> [Work order] Apart from the pictures, reproduce the data below exactly as it stands.

▬▬▬▬▬▬

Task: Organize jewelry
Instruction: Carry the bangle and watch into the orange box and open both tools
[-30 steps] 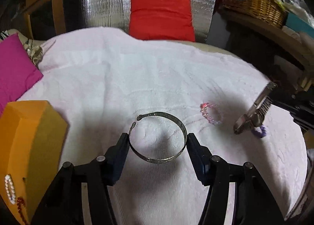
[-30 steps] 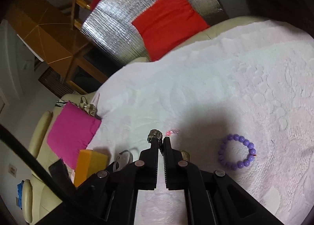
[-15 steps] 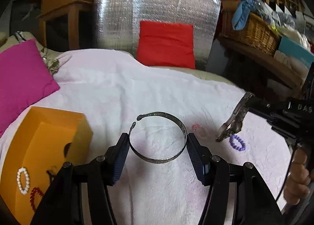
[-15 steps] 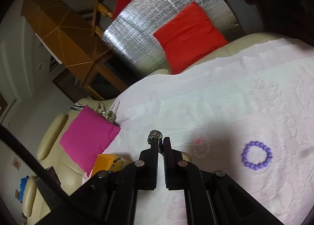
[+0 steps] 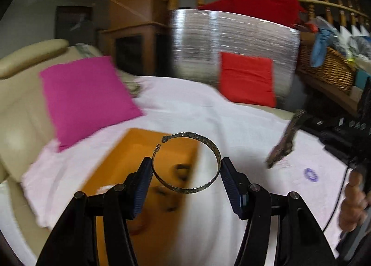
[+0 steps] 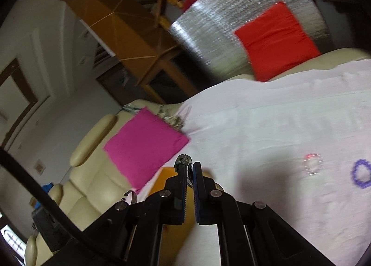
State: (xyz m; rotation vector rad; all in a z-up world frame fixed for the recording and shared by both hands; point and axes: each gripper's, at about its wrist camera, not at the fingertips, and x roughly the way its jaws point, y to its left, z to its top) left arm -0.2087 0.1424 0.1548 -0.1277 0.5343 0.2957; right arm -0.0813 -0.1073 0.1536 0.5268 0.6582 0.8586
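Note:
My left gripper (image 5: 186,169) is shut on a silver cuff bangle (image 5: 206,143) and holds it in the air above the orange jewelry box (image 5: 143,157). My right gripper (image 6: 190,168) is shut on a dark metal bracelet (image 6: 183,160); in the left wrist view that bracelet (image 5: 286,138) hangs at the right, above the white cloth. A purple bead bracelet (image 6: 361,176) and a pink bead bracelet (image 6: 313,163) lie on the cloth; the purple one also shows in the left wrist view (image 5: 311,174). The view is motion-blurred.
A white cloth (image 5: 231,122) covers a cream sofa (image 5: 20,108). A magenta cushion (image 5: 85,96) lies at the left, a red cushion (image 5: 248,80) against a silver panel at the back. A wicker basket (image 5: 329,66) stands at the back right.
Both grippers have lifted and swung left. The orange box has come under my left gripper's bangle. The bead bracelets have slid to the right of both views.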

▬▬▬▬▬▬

> [Reply]
Task: Organize jewelry
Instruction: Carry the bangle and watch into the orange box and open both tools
[-30 steps] 
[-30 steps] 
[-15 steps] 
[-15 steps] 
[+0 steps] 
[+0 steps] 
State: (xyz m; rotation vector rad; all in a z-up world frame fixed for the recording and shared by both hands; point and axes: each gripper's, at about its wrist camera, not at the fingertips, and x roughly the way its jaws point, y to its left, z to its top) left arm -0.2087 0.1424 0.1548 -0.1277 0.5343 0.2957; right arm -0.0813 -0.1073 0.1536 0.5268 0.6582 0.8586
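Note:
My left gripper (image 5: 186,169) is shut on a silver cuff bangle (image 5: 206,143) and holds it in the air above the orange jewelry box (image 5: 143,157). My right gripper (image 6: 190,168) is shut on a dark metal bracelet (image 6: 183,160); in the left wrist view that bracelet (image 5: 286,138) hangs at the right, above the white cloth. A purple bead bracelet (image 6: 361,176) and a pink bead bracelet (image 6: 313,163) lie on the cloth; the purple one also shows in the left wrist view (image 5: 311,174). The view is motion-blurred.
A white cloth (image 5: 231,122) covers a cream sofa (image 5: 20,108). A magenta cushion (image 5: 85,96) lies at the left, a red cushion (image 5: 248,80) against a silver panel at the back. A wicker basket (image 5: 329,66) stands at the back right.
Both grippers have lifted and swung left. The orange box has come under my left gripper's bangle. The bead bracelets have slid to the right of both views.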

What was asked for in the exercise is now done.